Dans l’enfer des bombardements de Dresde
Puis direction Francfort-sur-l’Oder, dans l’est de l’Allemagne. Mais son trajet s’interrompt à Dresde, au cœur de l’hiver 1945. Sous le déluge de bombes déversées par l’aviation britannique, il note sobrement : « Pluie de phosphore, ville en flammes, ciel rouge feu. » Il assiste impuissant à la fuite de « centaines de charrettes de réfugiés », décrit la détresse et la misère qui règnent sous les décombres.
Chaque jour, il rédige le contenu de ses repas, comme pour échapper aux horreurs de la guerre : « haricots rouges, pommes de terre avec chou gallois », raconte-t-il le 12 mars. Dans les jours sombres, il ne perd ni l’espoir ni son attachement à la France. « À nous la V… nous l’aurons », écrit-il en français.
Les derniers jours d’avril sont d’une terrible intensité. À peine le matériel de radio est-il monté qu’il faut repartir quelques heures plus tard. La fin du Reich est proche, Auguste Scheckle le sait. « Combien cela va-t-il durer jusqu’à ce qu’ils nous aient ? » s’interroge-t-il. Il craint les Russes par-dessus tout. Le 7 mai 1945 au matin, il constate « avec effroi » que tous ses camarades sont partis sans lui et ont traversé l’Elbe.
Abandonné par les siens, il se met en marche « avec un lourd paquetage et de la nourriture pour six jours ». « Sur les rives, une confusion indescriptible, tous les appareils, véhicules, vélos, autos, etc. sont là », complète-t-il. Les Américains le font prisonnier et l’emmènent au camp de Tangermünde. Un « soulagement ».
L’attente interminable du rapatriement
Quelques jours après son arrestation, des officiers français promettent aux Alsaciens-Lorrains du camp qu’il s’agit de leur « dernière nuit parmi les boches ». Mais les jours passent et les perspectives de libération s’éloignent. L’espoir de revoir l’Alsace s’amenuise, rongé par la faim et l’ennui. Et quand il y a de la nourriture, elle est mauvaise. « C’est presque à en désespérer », lâche-t-il.
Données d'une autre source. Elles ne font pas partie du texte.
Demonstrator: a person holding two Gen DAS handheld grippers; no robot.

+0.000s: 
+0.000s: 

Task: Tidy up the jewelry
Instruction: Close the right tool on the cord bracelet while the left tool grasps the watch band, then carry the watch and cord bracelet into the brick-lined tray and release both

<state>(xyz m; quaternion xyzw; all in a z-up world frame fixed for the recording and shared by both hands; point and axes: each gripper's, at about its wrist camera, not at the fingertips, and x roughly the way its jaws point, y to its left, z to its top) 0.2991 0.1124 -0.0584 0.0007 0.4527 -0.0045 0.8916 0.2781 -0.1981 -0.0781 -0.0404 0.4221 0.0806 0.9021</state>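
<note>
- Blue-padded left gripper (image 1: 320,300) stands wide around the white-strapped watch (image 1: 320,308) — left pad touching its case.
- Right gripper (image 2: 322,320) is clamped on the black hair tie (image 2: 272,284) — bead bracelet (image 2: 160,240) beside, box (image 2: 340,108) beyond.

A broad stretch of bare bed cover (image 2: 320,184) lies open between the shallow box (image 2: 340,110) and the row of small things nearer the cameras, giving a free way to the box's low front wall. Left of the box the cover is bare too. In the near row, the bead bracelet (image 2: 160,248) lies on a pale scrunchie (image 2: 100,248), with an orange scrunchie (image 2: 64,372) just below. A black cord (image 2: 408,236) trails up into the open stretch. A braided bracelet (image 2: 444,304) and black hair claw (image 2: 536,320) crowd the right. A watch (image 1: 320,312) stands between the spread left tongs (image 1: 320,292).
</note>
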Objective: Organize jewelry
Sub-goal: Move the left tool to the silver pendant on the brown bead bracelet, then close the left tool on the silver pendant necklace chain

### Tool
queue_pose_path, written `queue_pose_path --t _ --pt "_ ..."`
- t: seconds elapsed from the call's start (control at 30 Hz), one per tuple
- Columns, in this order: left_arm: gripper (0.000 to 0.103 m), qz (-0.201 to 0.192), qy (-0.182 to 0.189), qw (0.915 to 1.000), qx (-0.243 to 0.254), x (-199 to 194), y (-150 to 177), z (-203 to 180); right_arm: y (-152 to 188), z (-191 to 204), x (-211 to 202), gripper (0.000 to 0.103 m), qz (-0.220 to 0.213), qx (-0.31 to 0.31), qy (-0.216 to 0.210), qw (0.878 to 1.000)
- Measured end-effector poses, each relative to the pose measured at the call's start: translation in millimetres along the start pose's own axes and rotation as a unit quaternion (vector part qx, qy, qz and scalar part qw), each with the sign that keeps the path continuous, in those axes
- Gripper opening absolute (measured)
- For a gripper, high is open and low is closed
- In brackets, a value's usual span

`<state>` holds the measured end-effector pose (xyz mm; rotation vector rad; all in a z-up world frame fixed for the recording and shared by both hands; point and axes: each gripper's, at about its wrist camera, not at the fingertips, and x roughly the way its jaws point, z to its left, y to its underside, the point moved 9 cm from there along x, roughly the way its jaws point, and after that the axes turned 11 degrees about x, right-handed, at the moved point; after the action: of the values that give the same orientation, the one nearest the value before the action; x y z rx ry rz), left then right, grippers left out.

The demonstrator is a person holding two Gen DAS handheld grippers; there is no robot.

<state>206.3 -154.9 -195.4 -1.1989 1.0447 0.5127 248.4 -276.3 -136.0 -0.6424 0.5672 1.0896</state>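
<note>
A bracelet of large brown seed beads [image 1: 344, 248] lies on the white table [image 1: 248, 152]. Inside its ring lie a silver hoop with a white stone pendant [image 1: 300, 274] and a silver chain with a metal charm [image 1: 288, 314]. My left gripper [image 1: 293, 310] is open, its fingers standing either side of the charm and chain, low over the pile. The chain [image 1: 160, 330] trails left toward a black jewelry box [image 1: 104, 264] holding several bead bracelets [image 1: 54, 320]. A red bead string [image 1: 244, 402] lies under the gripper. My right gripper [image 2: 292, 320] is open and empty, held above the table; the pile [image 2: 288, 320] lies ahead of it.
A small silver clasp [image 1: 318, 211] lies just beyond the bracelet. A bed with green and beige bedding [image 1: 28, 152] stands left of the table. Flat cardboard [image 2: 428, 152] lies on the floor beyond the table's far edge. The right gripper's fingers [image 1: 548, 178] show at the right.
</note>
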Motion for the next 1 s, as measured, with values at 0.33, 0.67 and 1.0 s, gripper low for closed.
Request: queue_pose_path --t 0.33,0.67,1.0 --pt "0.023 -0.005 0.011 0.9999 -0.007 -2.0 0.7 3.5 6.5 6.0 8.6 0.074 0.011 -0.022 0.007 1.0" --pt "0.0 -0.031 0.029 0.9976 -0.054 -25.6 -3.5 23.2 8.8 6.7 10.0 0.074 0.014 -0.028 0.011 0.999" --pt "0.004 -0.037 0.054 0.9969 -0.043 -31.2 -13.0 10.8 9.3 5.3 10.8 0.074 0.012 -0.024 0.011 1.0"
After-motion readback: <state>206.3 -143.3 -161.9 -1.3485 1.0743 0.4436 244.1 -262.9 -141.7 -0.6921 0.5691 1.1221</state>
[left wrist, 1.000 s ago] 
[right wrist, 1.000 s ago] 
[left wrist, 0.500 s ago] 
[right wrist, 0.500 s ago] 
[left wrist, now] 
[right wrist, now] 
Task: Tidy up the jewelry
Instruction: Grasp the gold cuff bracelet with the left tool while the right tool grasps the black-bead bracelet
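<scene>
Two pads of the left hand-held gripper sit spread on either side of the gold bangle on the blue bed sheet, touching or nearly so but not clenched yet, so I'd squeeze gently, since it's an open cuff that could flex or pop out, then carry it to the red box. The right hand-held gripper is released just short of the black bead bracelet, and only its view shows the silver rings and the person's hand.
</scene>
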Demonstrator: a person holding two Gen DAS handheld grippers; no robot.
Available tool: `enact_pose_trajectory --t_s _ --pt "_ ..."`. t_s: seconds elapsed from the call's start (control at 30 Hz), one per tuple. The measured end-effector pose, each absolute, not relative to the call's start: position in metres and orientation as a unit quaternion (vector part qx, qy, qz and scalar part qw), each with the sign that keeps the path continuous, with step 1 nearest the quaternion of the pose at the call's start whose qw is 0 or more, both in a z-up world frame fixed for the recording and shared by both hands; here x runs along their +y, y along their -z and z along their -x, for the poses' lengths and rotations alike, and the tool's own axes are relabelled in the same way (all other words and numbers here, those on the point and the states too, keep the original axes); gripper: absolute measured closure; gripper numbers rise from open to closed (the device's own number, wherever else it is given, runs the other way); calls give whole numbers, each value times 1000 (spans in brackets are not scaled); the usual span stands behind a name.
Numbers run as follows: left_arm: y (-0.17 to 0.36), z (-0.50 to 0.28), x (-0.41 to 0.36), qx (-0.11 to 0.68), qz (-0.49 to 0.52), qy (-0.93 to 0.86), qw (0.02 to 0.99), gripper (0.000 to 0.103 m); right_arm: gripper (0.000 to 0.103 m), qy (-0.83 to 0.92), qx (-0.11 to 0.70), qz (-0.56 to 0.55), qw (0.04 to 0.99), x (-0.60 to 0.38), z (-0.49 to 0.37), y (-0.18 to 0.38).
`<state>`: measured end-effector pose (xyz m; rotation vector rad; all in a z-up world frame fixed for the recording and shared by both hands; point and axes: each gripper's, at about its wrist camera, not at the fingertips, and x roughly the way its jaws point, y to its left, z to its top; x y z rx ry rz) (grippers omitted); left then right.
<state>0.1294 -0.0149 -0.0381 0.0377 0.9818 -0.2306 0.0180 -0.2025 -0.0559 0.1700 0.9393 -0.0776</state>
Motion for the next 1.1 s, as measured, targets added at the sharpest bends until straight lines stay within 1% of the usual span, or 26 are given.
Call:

Mais début juin 1945, les Américains plient bagage et confient la gestion du camp aux Britanniques. La rédaction du carnet s’achève là. Valère Scheckle raconte la suite : « Ils ont demandé aux Alsaciens de sortir du rang. Mon père avait étudié l’anglais, il comprenait les ordres. Il a ensuite été évacué au Danemark, puis aux Pays-Bas et en Belgique, avant d’être rapatrié en France en juillet 1945. »
À son retour, le village lui réserve un accueil triomphal. Sa femme, qui le croyait mort, exulte. Elle n’avait plus de nouvelles de lui depuis décembre 1944. Dans les années qui suivent, Auguste Scheckle s’implique dans les associations locales, pratique la natation et la gymnastique. Il est même élu maire de Nordhouse. Mais ces longs mois de guerre ne l’ont pas laissé indemne.
« Il ne le disait pas, mais il a beaucoup souffert, même après la guerre », confie son fils. Une visite du camp du Struthof bouleverse profondément le couple Scheckle.
Auguste sera reconnu comme Malgré-nous par l’État allemand, qui lui versera une compensation financière de 7 000 francs. Néanmoins, jusqu’à sa mort en 1979, il ne pardonnera jamais à l’Allemagne ce qu’il a subi. « Il insistait pour qu’on parle français à la maison », raconte Valère Scheckle.
Ce dernier a malheureusement peu profité de son père, vite atteint de la maladie d’Alzheimer. Alors exhumer son carnet, « c’est un peu le faire revivre ».